Should You Soak Beans Before Cooking?
Soaking isn't strictly necessary but offers benefits: shorter cooking time (by 25-50%), more even cooking, and possibly reduced gas-causing compounds. For most beans, you can skip soaking if you have time to cook longer—many cooks and chefs cook beans from dry without issue. Kidney beans should always be boiled (soaked or not) to destroy a toxin.
Key Takeaways
- Soaking rehydrates dried beans, reducing cooking time.
- Red kidney beans contain a toxin (phytohemagglutinin) that requires boiling—don't slow-cook raw kidney beans.
- Lentils, split peas, and black-eyed peas don't need soaking—they cook quickly regardless.
Explanation
Soaking rehydrates dried beans, reducing cooking time. An overnight soak (8-12 hours) or quick soak (boil 2 minutes, then soak 1 hour) achieves similar results. Soaking also allows beans to cook more evenly—unsoaked beans may have a creamy outside with a harder center.
The gas question is debated. Some oligosaccharides (gas-causing sugars) do leach into soak water, but the effect varies by bean type and person. Draining soak water and using fresh cooking water may help. Your body also adapts to eating beans regularly, reducing gas over time.
Many professional cooks skip soaking, arguing slow cooking produces better texture. Rancho Gordo (famous bean company) recommends no soaking for fresher beans. Older dried beans benefit more from soaking.

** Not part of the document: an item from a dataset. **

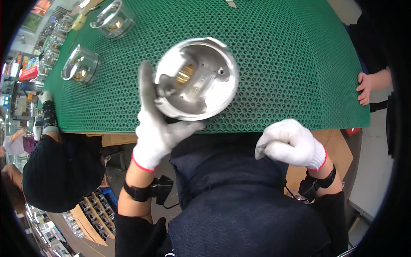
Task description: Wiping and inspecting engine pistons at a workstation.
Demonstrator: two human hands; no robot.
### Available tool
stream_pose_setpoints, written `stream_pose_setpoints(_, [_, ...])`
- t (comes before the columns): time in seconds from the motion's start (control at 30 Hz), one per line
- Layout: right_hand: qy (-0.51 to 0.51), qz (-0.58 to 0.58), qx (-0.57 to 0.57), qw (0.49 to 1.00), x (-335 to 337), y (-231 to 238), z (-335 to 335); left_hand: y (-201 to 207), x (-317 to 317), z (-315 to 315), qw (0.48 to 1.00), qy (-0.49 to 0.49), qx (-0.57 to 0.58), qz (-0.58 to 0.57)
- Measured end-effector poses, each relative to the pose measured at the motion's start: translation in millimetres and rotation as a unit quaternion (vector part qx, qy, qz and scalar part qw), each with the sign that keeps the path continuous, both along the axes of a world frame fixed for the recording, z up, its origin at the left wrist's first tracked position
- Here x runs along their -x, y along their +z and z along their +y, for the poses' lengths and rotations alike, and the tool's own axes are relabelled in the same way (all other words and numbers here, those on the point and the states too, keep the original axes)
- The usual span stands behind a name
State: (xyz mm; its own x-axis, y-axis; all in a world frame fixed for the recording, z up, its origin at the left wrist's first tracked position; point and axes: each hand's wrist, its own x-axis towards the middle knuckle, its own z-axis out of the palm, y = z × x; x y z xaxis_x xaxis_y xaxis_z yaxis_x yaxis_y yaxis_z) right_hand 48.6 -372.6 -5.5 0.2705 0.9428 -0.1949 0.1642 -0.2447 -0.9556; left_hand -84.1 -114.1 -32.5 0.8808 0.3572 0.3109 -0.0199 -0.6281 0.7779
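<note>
My left hand [158, 132], in a white knit glove with a red cuff edge, grips a silvery metal piston [214, 96] over the green mat. The thumb lies along its lower rim, and a finger stands up beside its left side. The piston's hollow underside faces me, with a brass-coloured bushing [185, 74] inside and a small hole in the wall. My right hand [289, 143], gloved alike, hovers at the near edge of the mat, apart from the piston. Its fingers are curled in, and nothing shows between them.
Green perforated matting [274, 64] covers the table. Two more pistons [81, 64] [113, 21] stand at the far left, with rows of metal parts [51, 55] beyond. A person in dark clothes [60, 171] is at left; another person's hand [365, 89] rests on the right edge.
</note>
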Motion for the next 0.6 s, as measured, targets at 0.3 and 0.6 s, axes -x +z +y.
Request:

Test what works for you.
Cooking times vary dramatically by bean type and whether you soak. Black beans take about 60-90 minutes unsoaked versus 45-60 minutes soaked. Chickpeas require 90-120 minutes unsoaked versus 60-90 soaked. Large lima beans and cannellini beans are among the longest cooking, needing up to 2 hours unsoaked. A pressure cooker like an Instant Pot cuts all these times roughly in half, making the soaking step even less necessary for time-saving purposes.
The age of dried beans matters more than most people realize. Beans from the current harvest year cook in about half the time of beans that have been sitting on a shelf for 2-3 years. Old beans have lost moisture through their seed coat and may never fully soften regardless of soaking. If you buy from bulk bins with high turnover or specialty retailers like Rancho Gordo or Zürsun Idaho Heirloom Beans, you get fresher product. Check for a harvest date if available, and store dried beans in airtight containers in a cool, dark place to preserve quality.
Things to Know
- Red kidney beans contain a toxin (phytohemagglutinin) that requires boiling—don't slow-cook raw kidney beans.
- Lentils, split peas, and black-eyed peas don't need soaking—they cook quickly regardless.
- Adding salt to soak water is controversial; some say it toughens skins, others find no difference.
- Very old dried beans may never soften no matter how long you cook them.
- Adding a small piece of kombu seaweed to cooking beans is a traditional Japanese technique believed to reduce gas-producing compounds and add umami flavor.